= Nyman Levin =

British physicist

Nyman Levin (17 February 1906 – 25 January 1965) was a British physicist who was Director of the Atomic Weapons Research Establishment from 1959 to 1965.

==Personal==
Nyman Levin was born in London, the son of Leibisch Levin and Annie Levene; there was one brother, Barnett, and several half-siblings, Annie, Fanny, Solomon and Mary. He married Dora and the couple had three children.

==Education==
Levin attended the Central Foundation Boys' School, where he specialised in physics. For four years after leaving school, he went to evening classes at Sir John Cass' College while working in the family firm. His studies continued with a London County Council scholarship to Imperial College.

==Career==
He joined Marconi's in 1930, to work on optical systems for television; after five years on the task and the award of his PhD, he switched to klystrons and UHF and centimetre waves. At the outbreak of World War II, Levin was recruited into military research and made a "significant contribution" to the development of radar, at the H H Wills Physics Laboratory at the University of Bristol.

Radar research and development continued at the Admiralty Signal Establishment at Haslemere after 1941. Two years later, Levin led a project to establish VHF systems along the south coast of England to support the D-Day landings and the subsequent campaign. There were also ground-breaking experiments with signals beyond line of sight. Despite his lack of practical experience in this field, Levin's project was highly successful.

After the war, Levin stayed with the Royal Naval Scientific Service, attracted by the scope of the work.

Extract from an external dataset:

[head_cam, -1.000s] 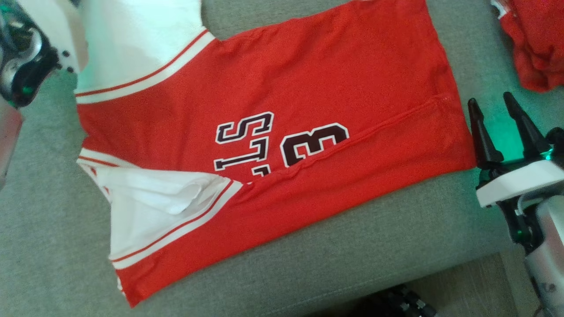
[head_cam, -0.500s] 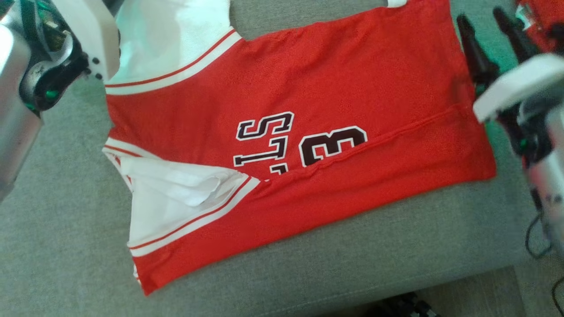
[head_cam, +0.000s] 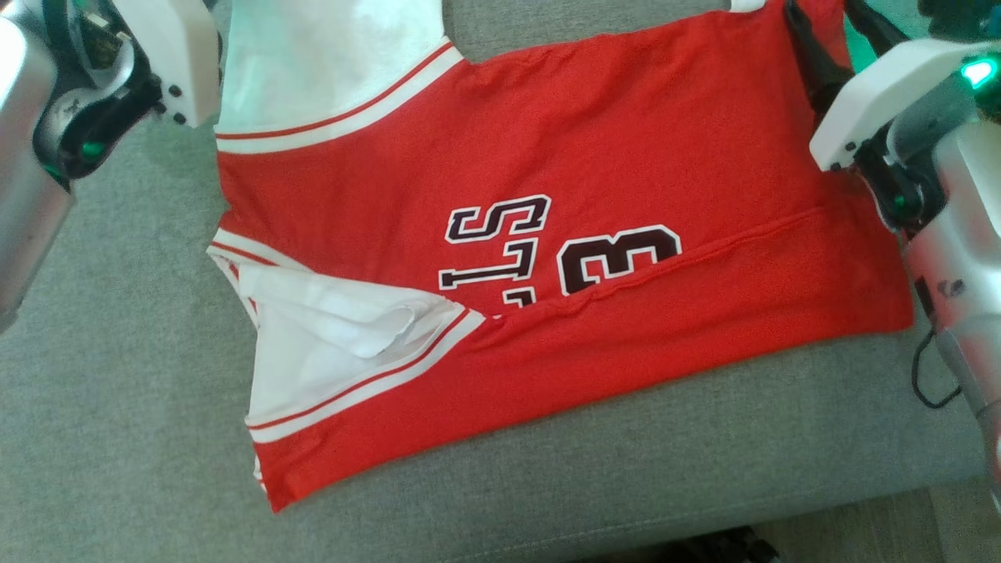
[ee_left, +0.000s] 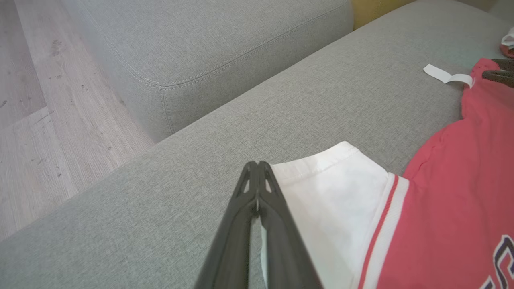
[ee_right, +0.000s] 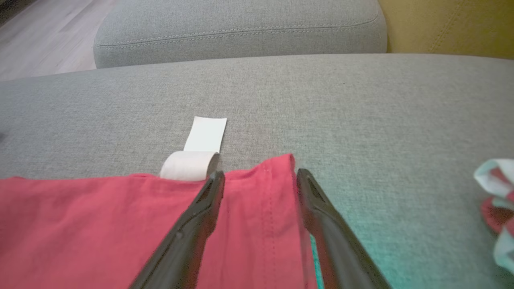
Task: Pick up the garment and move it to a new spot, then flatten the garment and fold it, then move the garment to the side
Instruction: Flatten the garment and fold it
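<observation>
- Setting: home living room.
- Grey fabric sofa seat (ee_left: 321,92), with a seam-stitched adjoining cushion (ee_left: 200,40).
- Pale wood-plank floor (ee_left: 40,140) alongside.
- Yellow upholstery (ee_right: 449,24) behind.

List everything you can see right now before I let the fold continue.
jersey: one, red and white with dark lettering, spread on the sofa seat, near edge folded over.
sofa seat: one, grey, under the jersey.
tag: one, white, on the seat at the jersey's far edge.
other garment: one, red and white, bunched on the seat to the right.
floor: pale wood, beyond the sofa.
cable: one, black, at the seat's right side.
left gripper: one, dark, shut at the jersey's white edge.
right gripper: one, dark, open astride the jersey's far hem corner.
</observation>
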Controlling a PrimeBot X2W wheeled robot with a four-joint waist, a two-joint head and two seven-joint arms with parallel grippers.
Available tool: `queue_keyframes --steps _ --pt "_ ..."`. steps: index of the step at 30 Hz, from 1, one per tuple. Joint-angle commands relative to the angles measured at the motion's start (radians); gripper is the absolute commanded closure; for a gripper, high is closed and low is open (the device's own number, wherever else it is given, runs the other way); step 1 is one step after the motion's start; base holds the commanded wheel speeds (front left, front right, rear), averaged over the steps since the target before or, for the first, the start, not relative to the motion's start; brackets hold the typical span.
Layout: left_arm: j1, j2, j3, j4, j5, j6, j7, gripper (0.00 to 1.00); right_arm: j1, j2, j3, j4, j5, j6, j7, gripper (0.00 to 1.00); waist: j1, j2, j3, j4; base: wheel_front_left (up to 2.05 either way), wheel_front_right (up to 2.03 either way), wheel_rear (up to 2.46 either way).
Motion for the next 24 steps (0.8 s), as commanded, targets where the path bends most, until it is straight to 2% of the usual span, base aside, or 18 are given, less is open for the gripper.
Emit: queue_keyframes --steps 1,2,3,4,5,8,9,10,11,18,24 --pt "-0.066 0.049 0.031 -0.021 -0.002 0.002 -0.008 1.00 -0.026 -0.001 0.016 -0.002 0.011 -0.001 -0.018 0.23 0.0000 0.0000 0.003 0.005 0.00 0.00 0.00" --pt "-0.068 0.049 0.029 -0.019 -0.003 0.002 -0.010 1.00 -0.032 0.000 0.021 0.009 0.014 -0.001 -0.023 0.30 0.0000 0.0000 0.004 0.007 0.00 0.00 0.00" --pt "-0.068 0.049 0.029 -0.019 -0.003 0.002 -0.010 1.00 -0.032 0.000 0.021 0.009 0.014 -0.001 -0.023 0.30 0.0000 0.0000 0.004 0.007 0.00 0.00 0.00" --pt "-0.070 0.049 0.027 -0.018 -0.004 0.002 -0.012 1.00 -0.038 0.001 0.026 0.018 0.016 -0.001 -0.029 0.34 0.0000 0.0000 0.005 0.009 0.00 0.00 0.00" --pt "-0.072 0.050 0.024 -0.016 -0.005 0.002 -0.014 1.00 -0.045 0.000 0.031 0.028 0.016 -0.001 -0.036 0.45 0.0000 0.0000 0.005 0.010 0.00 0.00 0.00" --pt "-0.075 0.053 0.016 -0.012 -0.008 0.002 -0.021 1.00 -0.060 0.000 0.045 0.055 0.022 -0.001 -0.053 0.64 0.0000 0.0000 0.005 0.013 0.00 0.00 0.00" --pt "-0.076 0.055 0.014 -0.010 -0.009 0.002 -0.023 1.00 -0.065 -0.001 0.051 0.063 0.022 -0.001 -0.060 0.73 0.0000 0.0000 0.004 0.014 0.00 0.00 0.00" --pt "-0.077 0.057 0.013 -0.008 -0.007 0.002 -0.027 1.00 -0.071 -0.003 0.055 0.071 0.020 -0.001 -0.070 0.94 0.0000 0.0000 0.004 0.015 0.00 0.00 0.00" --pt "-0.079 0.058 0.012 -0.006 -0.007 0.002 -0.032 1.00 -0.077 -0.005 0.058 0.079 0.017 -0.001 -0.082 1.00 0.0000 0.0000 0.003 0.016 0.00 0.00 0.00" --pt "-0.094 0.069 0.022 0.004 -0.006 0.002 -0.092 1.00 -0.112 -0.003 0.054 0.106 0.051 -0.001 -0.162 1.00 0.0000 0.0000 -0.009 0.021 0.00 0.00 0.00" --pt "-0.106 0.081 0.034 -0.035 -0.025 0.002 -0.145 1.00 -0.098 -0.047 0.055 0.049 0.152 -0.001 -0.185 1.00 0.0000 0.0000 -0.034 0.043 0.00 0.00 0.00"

He moved to the Admiralty Research Laboratory at Teddington and resumed his specialism in optics, taking charge of the instrumentation and optics group. In this role, naval instruments were developed, including radar displays that incorporated maps. He was appointed Superintendent of the Admiralty Gunnery Establishment in 1951 and while he was in this post, sea-borne control systems for the Sea Slug missile were successfully developed and implemented. However, his interest had moved to managing people and administration.

In search of new challenges, Levin left the scientific civil service in 1955 and joined Rank Precision Industries as Chief of Research and Development with a remit to find and develop new product ranges. Levin found this task highly stimulating, finding and promoting new projects and establishing a substantial research team. By now, he did not lead detailed work, preferring to employ good subordinates and to trust their methods. This period in private industry enabled him to learn about its associated problems and methods.

The offer, in 1958, of the post of Deputy Director at the Atomic Weapons Research Establishment at Aldermaston, posed a difficult choice for Levin but nuclear physics was another new field for him and the novelty attracted him. He was soon appointed Director and held this post until 1965.

==Espionage fears==
Levin was Jewish and was investigated by MI5 about passing nuclear secrets to Israel. His government records are still secret fifty years after his death.

==Death==
Nyman Levin died on 26 January 1965 in London of a heart attack, a week after being appointed as a member of the Atomic Energy Authority.